#### [ASSIGNMENT]
Retype the data below exactly, skipping pictures.

#### [INFORMATION SHOWN]
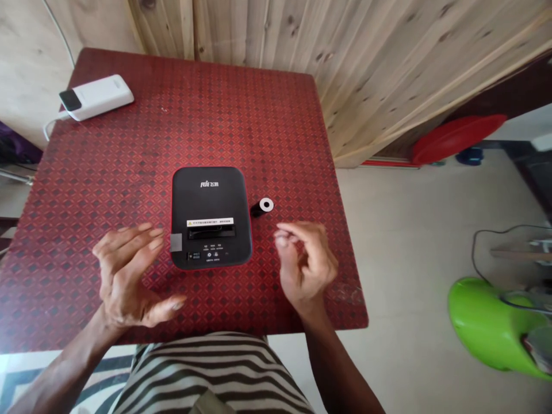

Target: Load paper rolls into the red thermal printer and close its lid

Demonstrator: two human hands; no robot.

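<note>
A black receipt printer point(211, 201) with a red lower edge lies on the table, its paper slot and buttons toward me. A warning label point(210, 222) runs above the slot, and a grey sticker point(176, 242) sits at its left edge. Just right of the printer is a small paper roll point(266, 204), white at its end with a dark core. My left hand point(131, 273) hovers left of the printer, empty, thumb and fingers spread. To the printer's right, below the roll, my right hand point(306, 261) is curled, thumb and index tips together, with nothing visible between them.
The red patterned table point(241, 126) stands against a wooden plank wall point(259, 31). A white power bank point(101, 96) with a cable lies at the far left corner. On the floor to the right are a green plastic stool point(483, 322) and a red basin point(457, 138).
</note>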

#### [RESPONSE TO THE EXERCISE]
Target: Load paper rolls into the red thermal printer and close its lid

Demonstrator: two human hands; no robot.

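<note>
A black receipt printer point(211, 201) with a red lower edge lies on the table, its paper slot and buttons toward me. A warning label point(210, 222) runs above the slot, and a grey sticker point(176, 242) sits at its left edge. Just right of the printer is a small paper roll point(266, 204), white at its end with a dark core. My left hand point(131, 273) hovers left of the printer, empty, thumb and fingers spread. To the printer's right, below the roll, my right hand point(306, 261) is curled, thumb and index tips together, with nothing visible between them.
The red patterned table point(241, 126) stands against a wooden plank wall point(259, 31). A white power bank point(101, 96) with a cable lies at the far left corner. On the floor to the right are a green plastic stool point(483, 322) and a red basin point(457, 138).
</note>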

This response is complete, and nothing else is pending.